It also gives me a better idea of what the likely issue is, too.

> INFO: task bazelenv:3548683 blocked for more than 1912 seconds.
>       Tainted: G           OE     5.15.35netflix-g54efd87a8576 #1
> "echo 0 > /proc/sys/kernel/hung_task_timeout_secs" disables this message.
> task:bazelenv        state:D stack:    0 pid:3548683 ppid:3435211 flags:0x00000220
> Call Trace:
>  <TASK>
>  __schedule+0x2c5/0x8d0
>  schedule+0x3a/0xa0
>  schedule_timeout+0x115/0x280
>  __down+0x90/0xe0
>  ? down+0x43/0x60
>  down+0x43/0x60
>  xfs_buf_lock+0x29/0xa0 [xfs]
>  xfs_buf_find.isra.34+0x1fd/0x610 [xfs]
>  xfs_buf_get_map+0x4c/0x400 [xfs]
>  xfs_buf_read_map+0x52/0x2e0 [xfs]
>  ? xfs_read_agf+0x84/0x100 [xfs]
>  xfs_trans_read_buf_map+0x223/0x2d0 [xfs]
>  ? xfs_read_agf+0x84/0x100 [xfs]
>  xfs_read_agf+0x84/0x100 [xfs]
>  xfs_alloc_read_agf+0x3a/0x1b0 [xfs]
>  xfs_alloc_fix_freelist+0x434/0x500 [xfs]
>  ? __kmalloc+0x3c0/0x400
>  ? xfs_dquot_to_disk+0xfe/0x110 [xfs]
>  ? xfs_qm_dquot_logitem_format+0x89/0x150 [xfs]
>  xfs_free_extent_fix_freelist+0x61/0xa0 [xfs]
>  __xfs_free_extent+0x6a/0x1c0 [xfs]
>  xfs_trans_free_extent+0x3b/0xd0 [xfs]
>  xfs_extent_free_finish_item+0x23/0x40 [xfs]
>  xfs_defer_finish_noroll+0x24b/0x5a0 [xfs]
>  xfs_defer_finish+0x13/0x80 [xfs]
>  xfs_itruncate_extents_flags+0x13b/0x220 [xfs]
>  xfs_setattr_size+0x35c/0x3d0 [xfs]
>  ? aa_compute_fperms+0x16f/0x190
>  xfs_vn_setattr+0xf7/0x110 [xfs]

And that confirms the suspicions I have - another process blocked on
an AGF lock.
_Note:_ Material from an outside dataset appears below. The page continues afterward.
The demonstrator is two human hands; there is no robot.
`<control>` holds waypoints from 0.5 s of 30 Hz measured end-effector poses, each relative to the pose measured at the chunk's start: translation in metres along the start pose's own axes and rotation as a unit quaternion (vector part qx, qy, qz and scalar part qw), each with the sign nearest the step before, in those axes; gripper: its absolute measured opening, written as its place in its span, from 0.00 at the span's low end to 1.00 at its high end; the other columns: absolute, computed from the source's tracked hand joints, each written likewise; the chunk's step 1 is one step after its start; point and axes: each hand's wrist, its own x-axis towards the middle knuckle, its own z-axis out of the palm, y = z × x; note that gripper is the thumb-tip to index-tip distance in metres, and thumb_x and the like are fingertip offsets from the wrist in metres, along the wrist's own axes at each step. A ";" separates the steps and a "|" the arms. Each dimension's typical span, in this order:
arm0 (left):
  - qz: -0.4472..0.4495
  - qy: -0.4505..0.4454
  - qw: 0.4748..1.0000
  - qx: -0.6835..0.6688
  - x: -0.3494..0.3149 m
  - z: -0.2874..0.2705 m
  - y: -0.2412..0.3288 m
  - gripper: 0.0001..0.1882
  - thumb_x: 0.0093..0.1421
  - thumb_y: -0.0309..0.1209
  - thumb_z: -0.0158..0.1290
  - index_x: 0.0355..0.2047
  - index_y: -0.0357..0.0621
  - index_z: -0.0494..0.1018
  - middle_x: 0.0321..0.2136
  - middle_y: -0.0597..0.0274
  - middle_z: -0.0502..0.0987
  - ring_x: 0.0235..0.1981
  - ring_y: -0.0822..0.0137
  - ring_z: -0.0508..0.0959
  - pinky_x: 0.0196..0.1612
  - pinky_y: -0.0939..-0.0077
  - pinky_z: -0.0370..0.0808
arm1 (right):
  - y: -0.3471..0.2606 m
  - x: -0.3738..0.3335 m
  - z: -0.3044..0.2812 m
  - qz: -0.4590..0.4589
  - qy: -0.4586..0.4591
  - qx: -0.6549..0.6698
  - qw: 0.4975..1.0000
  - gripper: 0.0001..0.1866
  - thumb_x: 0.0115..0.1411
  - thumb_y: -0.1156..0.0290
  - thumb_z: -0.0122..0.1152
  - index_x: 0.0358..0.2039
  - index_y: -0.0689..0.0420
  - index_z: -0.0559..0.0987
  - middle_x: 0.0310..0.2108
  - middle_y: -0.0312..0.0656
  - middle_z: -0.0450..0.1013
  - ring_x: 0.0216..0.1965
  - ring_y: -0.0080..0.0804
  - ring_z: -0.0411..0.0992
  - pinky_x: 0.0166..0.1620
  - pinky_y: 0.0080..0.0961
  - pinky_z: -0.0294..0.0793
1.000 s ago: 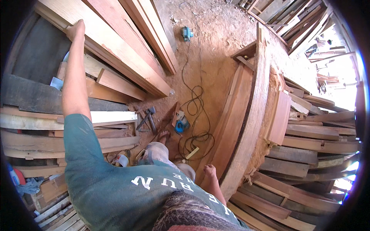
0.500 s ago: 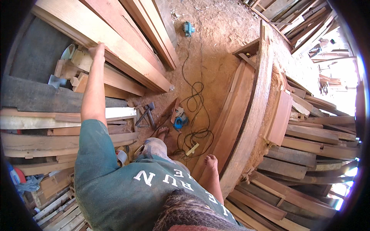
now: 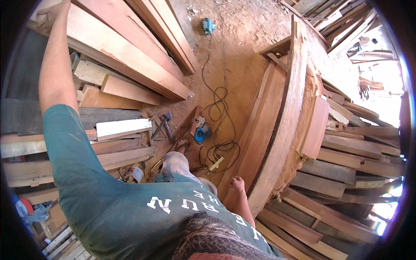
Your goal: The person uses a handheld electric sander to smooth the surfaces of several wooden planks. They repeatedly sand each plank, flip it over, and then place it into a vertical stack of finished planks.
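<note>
My left hand [image 3: 53,16] is at the upper left, on the far part of a long pale wooden plank [image 3: 125,54]. Its fingers look spread over the plank's edge, though the picture's rim crops part of the hand. My right hand [image 3: 237,183] hangs low in front of me with loosely curled fingers and nothing visible in them. It is nearest to a long curved timber [image 3: 281,125] that stands along a reddish board [image 3: 253,130].
On the dusty floor lie a blue power tool [image 3: 208,26], a blue circular saw [image 3: 201,132], tangled black cable [image 3: 221,104] and a pale socket strip [image 3: 216,163]. A hammer-like tool [image 3: 164,123] lies by my foot. Stacked boards [image 3: 342,151] line the right.
My left hand has moved up and left along the pale plank, toward its far part. My right hand has barely moved. The view has shifted slightly.
</note>
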 end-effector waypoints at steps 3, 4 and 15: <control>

That might be IO it's blocking on here, but combined
with the inode unlink being stuck in inodegc, I have a suspicion
that this is an AGF - AGI - inode buffer lock ordering issue.

There's been a heap of work done in this space since 5.15, and I'd
suggest that almost none of it is trivially backportable as it's
deeply intertwined with relatively complex algorithm changes.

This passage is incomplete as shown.